■ **Prompt**:
The listing should be printed again without a single change.

■ **Data block**:
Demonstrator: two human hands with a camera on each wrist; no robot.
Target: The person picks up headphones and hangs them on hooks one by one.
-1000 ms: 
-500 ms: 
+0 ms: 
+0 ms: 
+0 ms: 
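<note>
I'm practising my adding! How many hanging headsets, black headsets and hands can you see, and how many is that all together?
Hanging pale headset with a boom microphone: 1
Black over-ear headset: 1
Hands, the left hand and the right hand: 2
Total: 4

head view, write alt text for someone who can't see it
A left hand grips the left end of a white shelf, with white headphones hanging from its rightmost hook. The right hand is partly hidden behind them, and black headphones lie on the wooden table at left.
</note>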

■ **Result of the exercise**:
Demonstrator: two human hands with a camera on each wrist; no robot.
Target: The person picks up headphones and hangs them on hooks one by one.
-1000 ms: 
-500 ms: 
+0 ms: 
+0 ms: 
+0 ms: 
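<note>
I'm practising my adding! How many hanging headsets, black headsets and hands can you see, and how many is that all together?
Hanging pale headset with a boom microphone: 1
Black over-ear headset: 1
Hands, the left hand and the right hand: 2
Total: 4

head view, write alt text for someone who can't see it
A left hand grips the left end of a white shelf, with white headphones hanging from its rightmost hook. The right hand is partly hidden behind them, and black headphones lie on the wooden table at left.
</note>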

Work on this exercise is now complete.